The Hollywood Reporter

“There is a bracing and chilly high-mindedness about Justine Triet’s psychothriller. Sandra Hüller’s calm directness as an actor is what gives the film its texture, substance and emotional force. She anchors it in a kind of accessible reality: we naturally sympathise with her, and yet Triet shows us that she is capable of transparent lies, lies which are almost credible because Hüller is such a plausible personality. The film does not signpost the traditional twists and turns and dramatic reversals, but keeps a cool distance, letting us wonder if Sandra is guilty or not, and we are kept guessing until the end. It’s a lowkey, almost downbeat drama, but with something invigoratingly cerebral.”

★★★★ The Guardian

“A portrait of a complicated woman is conveyed intriguingly through the medium of a courtroom drama in Justine Triet’s rewarding film. A twisty, thought-provoking drama.
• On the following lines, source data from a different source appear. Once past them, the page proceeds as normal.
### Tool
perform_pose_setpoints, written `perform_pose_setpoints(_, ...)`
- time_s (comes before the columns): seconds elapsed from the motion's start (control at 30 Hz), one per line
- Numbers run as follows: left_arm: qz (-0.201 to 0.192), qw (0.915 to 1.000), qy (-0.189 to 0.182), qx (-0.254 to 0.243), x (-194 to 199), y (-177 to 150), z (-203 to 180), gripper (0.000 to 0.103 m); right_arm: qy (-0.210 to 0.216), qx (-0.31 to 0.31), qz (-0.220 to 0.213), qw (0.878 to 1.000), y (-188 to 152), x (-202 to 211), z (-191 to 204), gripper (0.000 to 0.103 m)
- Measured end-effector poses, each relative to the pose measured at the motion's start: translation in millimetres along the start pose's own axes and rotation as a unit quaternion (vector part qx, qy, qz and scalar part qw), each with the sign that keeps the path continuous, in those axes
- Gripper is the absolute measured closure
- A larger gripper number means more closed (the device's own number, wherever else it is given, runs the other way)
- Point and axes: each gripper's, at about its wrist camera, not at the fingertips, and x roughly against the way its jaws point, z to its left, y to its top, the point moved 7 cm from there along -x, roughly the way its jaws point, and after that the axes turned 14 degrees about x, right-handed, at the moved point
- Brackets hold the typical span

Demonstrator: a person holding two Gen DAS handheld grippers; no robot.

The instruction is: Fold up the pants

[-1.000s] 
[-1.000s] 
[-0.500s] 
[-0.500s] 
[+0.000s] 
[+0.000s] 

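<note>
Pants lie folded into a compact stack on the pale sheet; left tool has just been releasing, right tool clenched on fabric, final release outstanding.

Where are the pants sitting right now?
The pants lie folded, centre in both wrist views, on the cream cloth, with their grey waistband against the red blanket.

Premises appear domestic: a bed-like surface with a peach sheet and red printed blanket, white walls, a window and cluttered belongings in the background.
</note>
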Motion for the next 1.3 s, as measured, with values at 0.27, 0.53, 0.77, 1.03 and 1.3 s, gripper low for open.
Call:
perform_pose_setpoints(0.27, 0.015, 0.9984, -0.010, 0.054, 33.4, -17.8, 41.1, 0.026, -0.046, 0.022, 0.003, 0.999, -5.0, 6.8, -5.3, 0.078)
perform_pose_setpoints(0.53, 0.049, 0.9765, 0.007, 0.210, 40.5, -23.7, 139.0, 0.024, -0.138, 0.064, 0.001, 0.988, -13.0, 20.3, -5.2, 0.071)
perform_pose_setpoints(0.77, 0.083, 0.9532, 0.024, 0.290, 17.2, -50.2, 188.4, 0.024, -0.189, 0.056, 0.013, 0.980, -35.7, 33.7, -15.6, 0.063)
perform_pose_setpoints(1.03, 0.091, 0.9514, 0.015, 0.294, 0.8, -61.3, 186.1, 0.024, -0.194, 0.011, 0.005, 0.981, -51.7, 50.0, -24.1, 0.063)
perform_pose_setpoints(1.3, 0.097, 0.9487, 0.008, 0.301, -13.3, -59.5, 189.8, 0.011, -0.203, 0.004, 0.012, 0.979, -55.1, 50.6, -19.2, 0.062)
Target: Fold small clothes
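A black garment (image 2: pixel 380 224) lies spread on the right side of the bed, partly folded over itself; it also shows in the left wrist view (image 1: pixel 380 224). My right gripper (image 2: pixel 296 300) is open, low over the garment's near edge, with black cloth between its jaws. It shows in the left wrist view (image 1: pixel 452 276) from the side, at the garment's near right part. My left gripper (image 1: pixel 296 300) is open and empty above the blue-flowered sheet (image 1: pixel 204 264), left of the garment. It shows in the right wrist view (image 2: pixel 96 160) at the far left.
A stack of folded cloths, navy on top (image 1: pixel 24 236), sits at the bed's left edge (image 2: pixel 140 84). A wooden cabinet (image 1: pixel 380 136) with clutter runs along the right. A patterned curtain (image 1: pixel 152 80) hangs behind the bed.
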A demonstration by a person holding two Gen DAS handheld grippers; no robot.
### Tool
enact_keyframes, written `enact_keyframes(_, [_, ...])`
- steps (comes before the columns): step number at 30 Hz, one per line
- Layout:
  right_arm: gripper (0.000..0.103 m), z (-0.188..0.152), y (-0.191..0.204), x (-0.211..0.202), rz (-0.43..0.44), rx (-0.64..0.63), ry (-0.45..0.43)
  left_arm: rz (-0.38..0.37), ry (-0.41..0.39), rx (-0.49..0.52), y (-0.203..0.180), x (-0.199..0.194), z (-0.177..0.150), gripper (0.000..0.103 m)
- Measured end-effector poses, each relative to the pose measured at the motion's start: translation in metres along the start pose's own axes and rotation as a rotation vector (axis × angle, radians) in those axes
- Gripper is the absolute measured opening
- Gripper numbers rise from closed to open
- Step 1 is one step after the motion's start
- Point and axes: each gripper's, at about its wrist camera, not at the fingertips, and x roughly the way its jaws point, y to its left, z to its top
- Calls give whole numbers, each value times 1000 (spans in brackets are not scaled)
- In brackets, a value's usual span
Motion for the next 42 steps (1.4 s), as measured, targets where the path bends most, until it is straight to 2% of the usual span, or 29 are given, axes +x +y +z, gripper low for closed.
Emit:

Turns a ‘did she? didn’t she?’ drama into a story about how we read people we don’t know and the prejudices, conscious or unconscious, that drive these readings. A compelling, nuanced central performance from Sandra Hüller.”

Screen

“[A] gripping masterpiece. Triet is a master of comedy with the confidence to use every tool at her disposal and create breathtaking contrasts and reversals, taking advantage of the full magnitude of her films’ self-imposed stylistic rules without ever breaking them. Astonishingly natural and unaffected performances from the entire cast. Triet’s breathtakingly intelligent and subtly perverse masterpiece takes the long way through the cold and the snow to address, in nuanced but never ambiguous terms, the ineffable and irreducible mystery at the heart of deep relationships — between two partners, between parents and their children, between words and the world.”

The Playlist

“Justine Triet delivers a masterful, multi-layered and suspenseful film about a couple and the judicialization of their private lives, carried by the exceptional Sandra Hüller. Triet exceeds at controlling the incredibly subtle unfurling of an astounding story, at delicately, gradually, meticulously rooting around, with stupefying precision, in the most unexpected recesses, without ever imposing her own viewpoint or morals on the audience. Wonderfully adept at judging atmospheres, Justine Triet paints a highly accurate picture depicting the blurred line between theories of manipulation and the sincerely complex nature of the case. Ensuring the credibility, accessibility and lifelike nature of her sophisticated and unique approach, the director (who wrote the remarkable screenplay with Arthur Harari) delivers a very high-calibre work, also exploring, in echo, the fine line separating the real from the imaginary, as well as the gaze of others, the influence of images and our protective instincts. These themes, alongside many others, are examined and intertwined in an enchanting film of prodigious richness, which is as subtle as it is powerful.”